If the path is a curve parametrized through a common parameter $\lambda$, not influencing the $v_k$'s, then, at any given value of $\lambda$ the point on the $x$ plane will transform into the corresponding point in $y$ plane $$ \left( {\matrix{ {y_{1}(\lambda) } \cr {y_{2}(\lambda) } \cr } } \right) = \left( {\matrix{ {1/v_1 } & 0 \cr 0 & {1/v_2 } \cr } } \right) \left( {\matrix{ {x{_1}(\lambda) } \cr {x_{2}(\lambda) } \cr } } \right) $$ and the minimal path in one plane will be the corresponding minimal path in the other.

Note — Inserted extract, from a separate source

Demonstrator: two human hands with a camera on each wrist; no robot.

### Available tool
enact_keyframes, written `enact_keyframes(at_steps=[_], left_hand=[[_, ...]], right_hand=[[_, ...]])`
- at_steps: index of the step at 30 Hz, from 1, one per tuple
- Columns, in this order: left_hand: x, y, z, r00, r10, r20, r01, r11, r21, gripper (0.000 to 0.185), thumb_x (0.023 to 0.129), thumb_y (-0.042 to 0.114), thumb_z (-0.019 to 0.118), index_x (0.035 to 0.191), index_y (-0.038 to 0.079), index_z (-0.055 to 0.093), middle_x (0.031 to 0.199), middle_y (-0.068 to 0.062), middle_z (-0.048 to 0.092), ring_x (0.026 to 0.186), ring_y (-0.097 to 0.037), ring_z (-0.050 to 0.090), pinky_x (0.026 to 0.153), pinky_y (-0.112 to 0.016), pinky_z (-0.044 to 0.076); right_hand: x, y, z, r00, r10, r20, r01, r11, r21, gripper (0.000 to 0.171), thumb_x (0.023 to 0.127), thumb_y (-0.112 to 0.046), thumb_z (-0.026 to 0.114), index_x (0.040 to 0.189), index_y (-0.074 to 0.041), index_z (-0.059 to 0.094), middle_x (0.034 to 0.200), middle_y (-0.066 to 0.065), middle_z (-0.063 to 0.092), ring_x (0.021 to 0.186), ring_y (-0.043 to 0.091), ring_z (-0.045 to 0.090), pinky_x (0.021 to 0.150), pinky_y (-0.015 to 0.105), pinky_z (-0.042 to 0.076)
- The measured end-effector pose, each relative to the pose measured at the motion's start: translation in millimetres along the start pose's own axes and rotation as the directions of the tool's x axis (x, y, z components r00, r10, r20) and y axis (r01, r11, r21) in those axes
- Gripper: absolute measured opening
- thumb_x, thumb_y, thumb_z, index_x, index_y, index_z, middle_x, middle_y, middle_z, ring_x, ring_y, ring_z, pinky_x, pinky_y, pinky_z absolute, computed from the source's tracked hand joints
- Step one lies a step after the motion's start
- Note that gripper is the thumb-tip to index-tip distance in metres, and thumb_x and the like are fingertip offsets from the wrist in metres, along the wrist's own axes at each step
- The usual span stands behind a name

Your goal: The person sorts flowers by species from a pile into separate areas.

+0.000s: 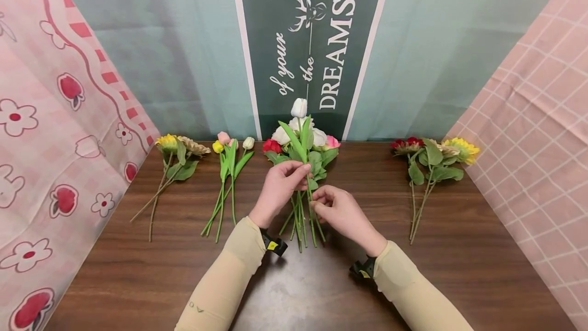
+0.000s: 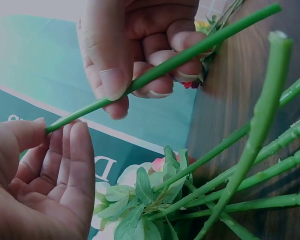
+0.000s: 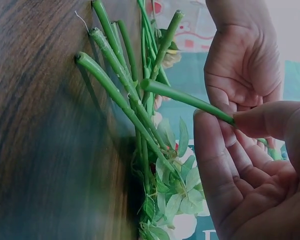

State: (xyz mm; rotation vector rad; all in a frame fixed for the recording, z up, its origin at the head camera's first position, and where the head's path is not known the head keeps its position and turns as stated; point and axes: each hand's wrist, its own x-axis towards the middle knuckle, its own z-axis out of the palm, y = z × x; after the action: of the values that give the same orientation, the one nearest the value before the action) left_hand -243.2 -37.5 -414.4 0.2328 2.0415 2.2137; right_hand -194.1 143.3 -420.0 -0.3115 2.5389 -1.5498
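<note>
My left hand [image 1: 303, 175] pinches the green stem of a white tulip [image 1: 299, 108] and holds it upright over the table's far middle. My right hand [image 1: 316, 203] pinches the same stem lower down, near its cut end. In the left wrist view the stem [image 2: 215, 37] runs from my left hand [image 2: 52, 132] through the thumb and fingers of my right hand [image 2: 135, 87]. In the right wrist view my right hand [image 3: 230, 120] grips the stem [image 3: 180, 96]. Under both hands lies a bunch of mixed flowers [image 1: 317, 160], stems [image 1: 300, 223] pointing toward me.
On the wooden table [image 1: 413, 280] lie a sunflower bunch [image 1: 176, 160] at far left, small tulips [image 1: 229, 167] beside it, and red and yellow flowers [image 1: 432, 162] at right. A green banner [image 1: 317, 40] hangs behind, with pink cloths [image 1: 46, 142] at both sides.
</note>
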Motion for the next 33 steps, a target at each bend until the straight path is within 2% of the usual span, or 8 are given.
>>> enact_keyframes(at_steps=[7,12,16,23,26,29,31,33], left_hand=[[-0.3,1.8,-1.4,1.000,0.007,0.028,-0.008,0.999,0.037,0.024,0.098,0.021,0.071,0.113,0.002,0.074,0.108,-0.016,0.073,0.076,-0.017,0.069,0.076,-0.033,0.062],[-0.3,8.4,-17.0,1.000,0.030,0.006,-0.031,0.996,0.087,0.028,0.099,0.021,0.071,0.116,-0.002,0.073,0.105,-0.015,0.073,0.085,-0.032,0.070,0.075,-0.036,0.062],[-2.1,19.4,-52.2,0.999,0.024,-0.030,-0.016,0.969,0.247,0.028,0.099,0.023,0.071,0.117,0.001,0.073,0.102,-0.014,0.073,0.086,-0.033,0.071,0.077,-0.041,0.062],[-4.3,40.0,-140.4,0.994,-0.003,-0.107,0.063,0.824,0.564,0.032,0.103,0.029,0.064,0.118,0.002,0.073,0.099,-0.015,0.071,0.081,-0.025,0.068,0.078,-0.044,0.060],[-0.7,36.6,-168.6,0.991,-0.047,-0.124,0.117,0.754,0.646,0.034,0.105,0.028,0.060,0.120,0.000,0.072,0.100,-0.018,0.069,0.080,-0.024,0.068,0.075,-0.040,0.058],[3.8,25.2,-186.2,0.985,-0.109,-0.130,0.170,0.681,0.712,0.035,0.106,0.027,0.058,0.124,-0.001,0.070,0.100,-0.017,0.069,0.081,-0.023,0.069,0.075,-0.039,0.057],[5.9,17.0,-192.6,0.981,-0.139,-0.133,0.191,0.651,0.735,0.035,0.107,0.026,0.056,0.124,-0.002,0.070,0.098,-0.016,0.069,0.080,-0.022,0.068,0.076,-0.041,0.055],[6.8,9.4,-196.0,0.978,-0.151,-0.142,0.206,0.623,0.754,0.034,0.106,0.023,0.057,0.124,-0.002,0.070,0.098,-0.015,0.070,0.079,-0.022,0.068,0.077,-0.042,0.055]], right_hand=[[0,-1,2,1.000,-0.007,-0.015,0.007,1.000,0.028,0.012,0.094,-0.009,0.067,0.106,-0.005,0.068,0.087,0.012,0.070,0.069,0.028,0.069,0.065,0.043,0.061],[-2,-2,0,0.998,-0.046,-0.035,0.045,0.998,-0.040,0.013,0.098,-0.020,0.068,0.109,-0.013,0.070,0.085,0.004,0.070,0.073,0.027,0.067,0.064,0.036,0.057],[-3,-3,-1,0.992,-0.110,-0.061,0.101,0.986,-0.133,0.016,0.099,-0.026,0.068,0.111,-0.017,0.072,0.091,-0.004,0.070,0.080,0.016,0.063,0.068,0.033,0.053],[-1,-9,0,0.980,-0.201,0.001,0.196,0.951,-0.239,0.022,0.099,-0.025,0.068,0.116,-0.012,0.070,0.102,-0.008,0.070,0.091,0.010,0.065,0.081,0.036,0.056],[4,-13,4,0.965,-0.259,0.043,0.257,0.903,-0.345,0.024,0.099,-0.026,0.069,0.119,-0.012,0.070,0.110,-0.005,0.070,0.101,0.013,0.066,0.088,0.039,0.056],[9,-16,11,0.934,-0.335,0.127,0.353,0.799,-0.486,0.035,0.099,-0.031,0.069,0.129,-0.011,0.067,0.126,0.002,0.067,0.120,0.020,0.061,0.102,0.042,0.050],[13,-18,17,0.904,-0.379,0.201,0.424,0.721,-0.548,0.044,0.100,-0.035,0.068,0.135,-0.009,0.063,0.134,0.007,0.063,0.132,0.027,0.054,0.111,0.046,0.043],[15,-18,23,0.876,-0.402,0.268,0.481,0.672,-0.563,0.050,0.100,-0.037,0.068,0.140,-0.008,0.060,0.140,0.010,0.060,0.138,0.033,0.047,0.117,0.048,0.035]])
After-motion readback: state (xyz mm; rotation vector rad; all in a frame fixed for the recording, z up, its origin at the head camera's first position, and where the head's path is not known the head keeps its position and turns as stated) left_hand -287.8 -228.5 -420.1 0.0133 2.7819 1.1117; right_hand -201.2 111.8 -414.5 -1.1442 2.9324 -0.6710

But we shall also have that $$ \frac{d}{{d\lambda }}\left( {\matrix{ {y_{1}(\lambda) } \cr {y_{2}(\lambda) } \cr } } \right) = \left( {\matrix{ {1/v_1 } & 0 \cr 0 & {1/v_2 } \cr } } \right) \frac{d}{{d\lambda }}\left( {\matrix{ {x{_1}(\lambda) } \cr {x_{2}(\lambda) } \cr } } \right) $$ that is that the "velocities" compose vectorially.

Therefore if $\lambda$ is the time, you shall go from $A$ to $C$ with a composition of a vertical rowing speed and a horizontal walking speed (a "$\infty$-thlon"), which takes the same time as rowing $AH$ and walking $HC$.

When, instead, you just row on $AC$, then you shall change the above matrix - for that segment only - according to the $\angle AC$, and of course you loose the correspondence minimal to minimal as based on the Euclidean norm (straight line $A'B'$).

You do not need to worry about the hypotenuse in the larger right triangle.

Consider the right triangle that has R as the hypotenuse. Left side of this triangle will have length $6$ and the top side will have length $(9-W)$. By the Pythagorean theorem, $R^{2} = 36+(9-W)^2$.

Solving for R and inserting in your original equation yields $T= \frac{1}{3} \sqrt{36+(9-W)^{2}} + \frac{1}{5} W$. This function is strictly convex, so you can simply minimize it by solving $\frac{d\ T}{d\ W}=0$ (the 'usual optimization tactics').

Regarding your alternative solution, I am unsure what you are arguing. The shortest distance between the points A and B will always be the line connecting them. As you have shown in your drawing, $|AB|=3\sqrt{13} \ne\sqrt{181}$.